Keep him on a tight leash. Tell him that because he fucked up this bad that you don't want him to see them, unless they come here and JUST the kids, not the ex, she can drop them off then go do her own shit while you visit with them. He fucked up now he has to pay the price.

No, 100% of the time, no exceptions whatsoever. Adulterers deserve six feet of soil in an unmarked grave, nothing more or less.

>meet a guy
>marry him a year later
>something goes wrong

>why did this happen to me

A classic, really.

Not only that, but he had kids from a previous failed marriage.
"The past doesn't matter", my ass.

Dumb people like OP deserve this kind of life. Stupid people never learn

Ironically, not having adequate male and female role models is how incredibly fucked up people like literally hitler are made.

Both of my parents are people who would get along with Jow Forums normies just fine, try again.
I come from a stable and loving household in a well-off community.

I think you've been cheated on in the past and you're letting your emotions get the best of you

Sounds like a Pyscopath

>I've decided that your argument is incorrect but instead of providing any kind of counter argument I'm just going to call you over emotionally and give myself a gold star for winning a debate without using my brain

New to Jow Forums?

Tap the brakes bro

Also why the fuck is this thread still around?
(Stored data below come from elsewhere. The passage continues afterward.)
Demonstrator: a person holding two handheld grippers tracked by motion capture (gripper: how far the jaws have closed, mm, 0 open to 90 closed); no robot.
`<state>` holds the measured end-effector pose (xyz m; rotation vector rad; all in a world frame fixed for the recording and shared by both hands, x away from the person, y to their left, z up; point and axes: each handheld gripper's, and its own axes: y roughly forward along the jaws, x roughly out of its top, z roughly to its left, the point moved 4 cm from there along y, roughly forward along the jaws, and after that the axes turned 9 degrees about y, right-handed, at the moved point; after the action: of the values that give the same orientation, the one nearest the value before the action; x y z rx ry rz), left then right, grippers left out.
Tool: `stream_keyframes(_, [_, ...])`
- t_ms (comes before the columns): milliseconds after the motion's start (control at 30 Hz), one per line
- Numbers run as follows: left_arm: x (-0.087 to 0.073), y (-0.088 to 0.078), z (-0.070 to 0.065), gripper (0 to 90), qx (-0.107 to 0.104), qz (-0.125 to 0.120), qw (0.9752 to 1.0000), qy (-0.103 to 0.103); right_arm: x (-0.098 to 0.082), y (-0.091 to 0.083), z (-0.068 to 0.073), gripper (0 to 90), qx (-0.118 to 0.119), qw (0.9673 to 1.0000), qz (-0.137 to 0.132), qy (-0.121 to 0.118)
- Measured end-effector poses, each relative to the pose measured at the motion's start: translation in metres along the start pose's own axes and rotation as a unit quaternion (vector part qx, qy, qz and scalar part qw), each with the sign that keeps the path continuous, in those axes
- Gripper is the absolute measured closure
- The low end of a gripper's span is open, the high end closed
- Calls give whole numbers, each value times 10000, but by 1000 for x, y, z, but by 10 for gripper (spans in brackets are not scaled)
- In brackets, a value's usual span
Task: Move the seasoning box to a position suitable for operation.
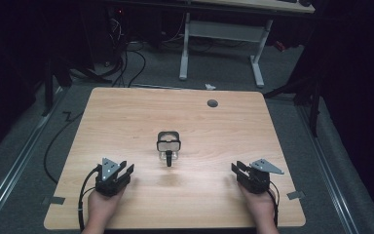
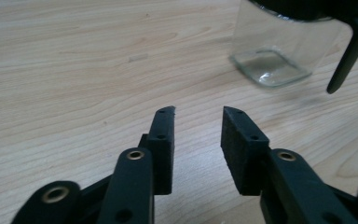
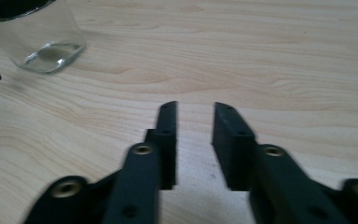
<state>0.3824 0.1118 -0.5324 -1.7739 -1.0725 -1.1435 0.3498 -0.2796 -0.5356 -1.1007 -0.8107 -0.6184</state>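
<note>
The glass jar (image 1: 168,147) stands upright mid-table, and I see my left gripper (image 1: 124,169) and right gripper (image 1: 237,169) near it on either side, about equally far, both with jaws apart and holding nothing.

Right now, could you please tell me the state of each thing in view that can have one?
Glass jar: upright at the middle of the table, black lid on, looks empty, held by nothing.
Left gripper: open, holding nothing, short of the jar.
Right gripper: open, holding nothing, jar off to one side.
</note>
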Motion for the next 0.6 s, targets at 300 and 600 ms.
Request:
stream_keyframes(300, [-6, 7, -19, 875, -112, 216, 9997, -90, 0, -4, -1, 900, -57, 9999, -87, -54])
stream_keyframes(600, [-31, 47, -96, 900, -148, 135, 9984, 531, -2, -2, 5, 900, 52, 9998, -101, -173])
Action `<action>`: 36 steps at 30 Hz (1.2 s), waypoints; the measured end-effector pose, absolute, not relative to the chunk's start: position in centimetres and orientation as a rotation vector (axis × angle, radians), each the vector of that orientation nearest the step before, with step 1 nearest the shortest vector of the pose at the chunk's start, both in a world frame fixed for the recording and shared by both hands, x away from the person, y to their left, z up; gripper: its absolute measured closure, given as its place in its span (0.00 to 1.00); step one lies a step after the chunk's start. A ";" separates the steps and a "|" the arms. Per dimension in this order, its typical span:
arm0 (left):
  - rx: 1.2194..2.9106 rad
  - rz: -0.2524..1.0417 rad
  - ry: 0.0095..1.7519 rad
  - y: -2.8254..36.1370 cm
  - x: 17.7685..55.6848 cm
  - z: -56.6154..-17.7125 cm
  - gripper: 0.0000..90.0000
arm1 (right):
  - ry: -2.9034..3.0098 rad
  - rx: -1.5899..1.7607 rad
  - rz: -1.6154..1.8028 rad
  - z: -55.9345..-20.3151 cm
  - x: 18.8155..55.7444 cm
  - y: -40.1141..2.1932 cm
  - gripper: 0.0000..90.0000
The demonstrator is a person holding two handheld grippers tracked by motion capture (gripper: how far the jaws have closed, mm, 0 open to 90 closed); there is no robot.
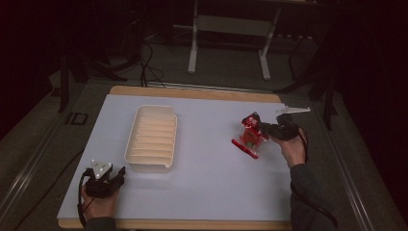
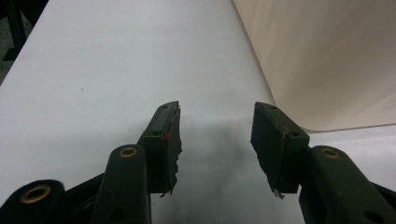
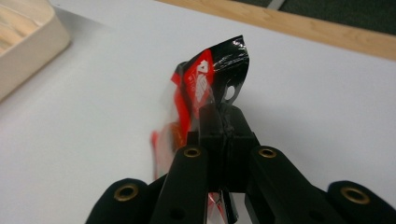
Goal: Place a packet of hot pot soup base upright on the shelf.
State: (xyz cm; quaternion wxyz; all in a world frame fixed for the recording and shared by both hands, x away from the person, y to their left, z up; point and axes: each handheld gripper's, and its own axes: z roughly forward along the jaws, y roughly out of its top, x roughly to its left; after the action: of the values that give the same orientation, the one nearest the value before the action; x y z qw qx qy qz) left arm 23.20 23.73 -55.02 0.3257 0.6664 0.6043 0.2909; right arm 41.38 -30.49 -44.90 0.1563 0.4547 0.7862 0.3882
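Black right gripper (image 3: 219,128) pinching crinkly red packet (image 3: 201,79), near ribbed tray (image 1: 150,138).

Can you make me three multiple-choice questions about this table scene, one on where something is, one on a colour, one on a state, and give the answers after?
1. Where does the cream tray sit on the white mat?
A. On the person's left half
B. At the far right edge
C. Hanging off the near edge

2. What colours is the snack packet?
A. Blue and white
B. Red and black
C. Green and yellow

3. How is the left gripper?
A. Shut on the packet
B. Shut on the tray
C. Open and holding nothing

Answers:
1. A, the high view shows the tray left of centre, just ahead of the left gripper.
2. B, the right gripper view shows red and black film pinched in the right gripper.
3. C, the left gripper view shows its fingers apart with bare mat between them.
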 end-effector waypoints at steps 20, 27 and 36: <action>1.747 0.762 1.588 23.7 23.2 -55.0 0.58 | 2.305 1.128 1.145 -41.6 39.8 -27.6 0.98; 1.745 0.760 1.591 23.8 23.2 -55.0 0.58 | 2.333 1.092 1.133 -41.4 39.6 -26.9 0.99; 1.743 0.758 1.592 23.8 23.2 -55.0 0.58 | 2.359 1.049 1.163 -40.8 39.2 -25.9 0.99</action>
State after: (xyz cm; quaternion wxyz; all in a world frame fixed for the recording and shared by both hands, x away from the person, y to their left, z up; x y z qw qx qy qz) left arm 23.24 23.79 -55.03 0.3251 0.6648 0.6072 0.2890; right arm 39.24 -25.93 -40.84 0.1544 0.3662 0.8230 0.4059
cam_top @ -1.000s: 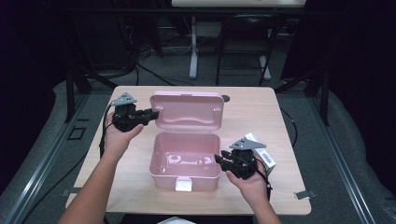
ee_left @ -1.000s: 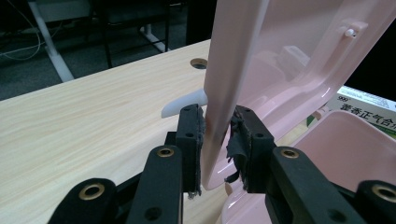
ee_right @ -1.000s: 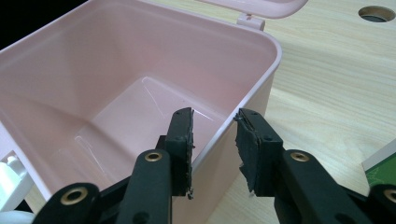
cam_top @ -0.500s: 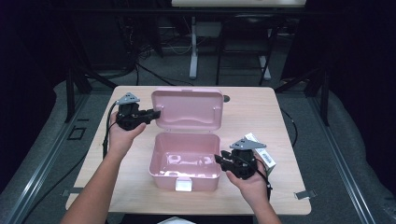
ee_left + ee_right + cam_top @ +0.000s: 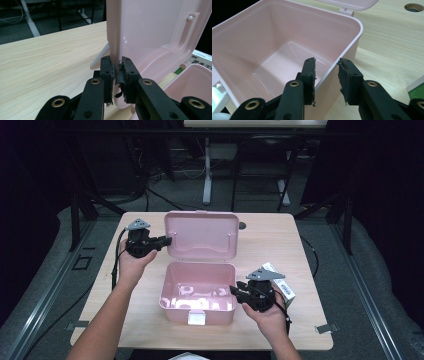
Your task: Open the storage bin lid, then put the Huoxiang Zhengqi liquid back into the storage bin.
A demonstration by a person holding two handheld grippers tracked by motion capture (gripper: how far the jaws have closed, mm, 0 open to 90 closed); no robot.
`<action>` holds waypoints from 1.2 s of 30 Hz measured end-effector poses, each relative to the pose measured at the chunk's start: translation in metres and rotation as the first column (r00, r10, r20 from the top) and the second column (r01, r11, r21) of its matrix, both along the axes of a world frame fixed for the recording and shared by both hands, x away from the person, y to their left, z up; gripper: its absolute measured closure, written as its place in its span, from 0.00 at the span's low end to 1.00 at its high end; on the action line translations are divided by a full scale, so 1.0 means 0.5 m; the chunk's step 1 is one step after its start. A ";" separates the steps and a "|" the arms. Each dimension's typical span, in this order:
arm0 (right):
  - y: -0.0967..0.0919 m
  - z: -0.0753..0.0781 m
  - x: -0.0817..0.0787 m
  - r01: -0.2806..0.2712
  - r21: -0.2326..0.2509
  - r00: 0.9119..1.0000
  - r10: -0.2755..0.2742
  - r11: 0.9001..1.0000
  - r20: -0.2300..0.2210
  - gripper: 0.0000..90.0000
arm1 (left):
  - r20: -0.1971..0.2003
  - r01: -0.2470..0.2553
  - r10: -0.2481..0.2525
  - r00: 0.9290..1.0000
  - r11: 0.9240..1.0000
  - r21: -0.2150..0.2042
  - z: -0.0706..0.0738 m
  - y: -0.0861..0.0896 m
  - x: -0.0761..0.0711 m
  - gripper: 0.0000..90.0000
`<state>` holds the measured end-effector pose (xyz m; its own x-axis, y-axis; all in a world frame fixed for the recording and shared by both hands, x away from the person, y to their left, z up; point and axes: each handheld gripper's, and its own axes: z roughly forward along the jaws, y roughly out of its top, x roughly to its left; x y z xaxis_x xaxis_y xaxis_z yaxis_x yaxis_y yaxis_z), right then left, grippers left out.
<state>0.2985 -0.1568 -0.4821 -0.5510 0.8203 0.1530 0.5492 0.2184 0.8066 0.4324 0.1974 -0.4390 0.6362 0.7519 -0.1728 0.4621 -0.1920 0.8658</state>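
The left tool has just closed its jaws on the edge of the raised lid. The right tool stands open astride the right wall of the pink box, one jaw inside, one outside; the box on the tabletop looks empty.

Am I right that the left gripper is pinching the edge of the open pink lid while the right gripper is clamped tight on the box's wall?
Not quite. The left gripper does pinch the lid, its jaws having just closed. But the right gripper view shows the right gripper merely straddling the box wall, pads apart from it.
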 end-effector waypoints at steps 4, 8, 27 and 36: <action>0.000 0.000 0.000 0.000 0.000 1.000 0.000 1.000 0.000 0.74 | -0.008 -0.006 0.006 1.000 1.000 -0.001 -0.003 0.000 0.004 0.90; 0.000 -0.001 0.000 -0.002 0.003 1.000 0.002 1.000 0.003 0.74 | -0.027 -0.004 0.003 1.000 1.000 -0.015 -0.006 -0.001 0.013 0.88; 0.001 -0.001 0.000 0.001 0.003 1.000 -0.001 1.000 0.004 0.74 | -0.062 -0.019 0.018 0.998 1.000 -0.008 -0.022 -0.004 0.036 0.88; 0.001 -0.001 -0.001 0.003 0.001 1.000 -0.003 1.000 0.006 0.74 | -0.093 -0.028 0.027 0.995 1.000 -0.012 -0.032 -0.005 0.047 0.87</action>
<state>0.2978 -0.1562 -0.4827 -0.5495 0.8218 0.1507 0.5449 0.2158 0.8102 0.4558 0.1948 -0.4552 0.5962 0.7661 -0.2401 0.5458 -0.1674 0.8210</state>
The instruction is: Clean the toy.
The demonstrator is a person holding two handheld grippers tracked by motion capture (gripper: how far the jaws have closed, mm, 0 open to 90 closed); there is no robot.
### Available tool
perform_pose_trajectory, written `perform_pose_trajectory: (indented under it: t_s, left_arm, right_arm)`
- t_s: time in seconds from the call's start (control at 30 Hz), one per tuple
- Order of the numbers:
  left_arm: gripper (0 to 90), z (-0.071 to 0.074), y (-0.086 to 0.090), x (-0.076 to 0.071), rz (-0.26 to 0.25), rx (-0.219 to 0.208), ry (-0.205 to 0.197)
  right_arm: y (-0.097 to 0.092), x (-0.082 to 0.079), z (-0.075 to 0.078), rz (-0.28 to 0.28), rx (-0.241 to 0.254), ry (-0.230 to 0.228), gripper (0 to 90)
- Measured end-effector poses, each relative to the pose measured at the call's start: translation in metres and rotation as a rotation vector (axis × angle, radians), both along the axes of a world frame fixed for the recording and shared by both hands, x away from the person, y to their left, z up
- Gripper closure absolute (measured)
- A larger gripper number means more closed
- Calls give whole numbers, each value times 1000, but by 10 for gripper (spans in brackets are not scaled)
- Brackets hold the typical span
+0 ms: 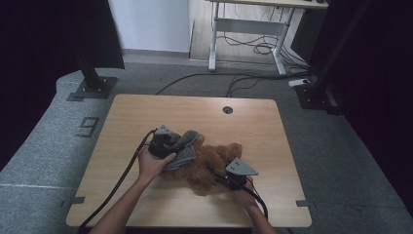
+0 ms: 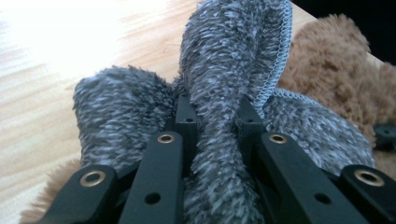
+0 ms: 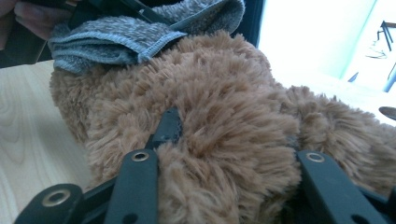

We helped OP, and she's fucked off now. More replies is just bumping pointlessly..

Hitler actually had great parent role models, he was not a fucked up person. He had a good idea but executed badly

>(I've waited for this)
So what you're saying is....
Hitler did nothing wrong

COPE
O
P
E

Not at all, if you had a little bit of reading comprehension you would understand I said he had a good idea, but badly executed. Implying he did do bad things.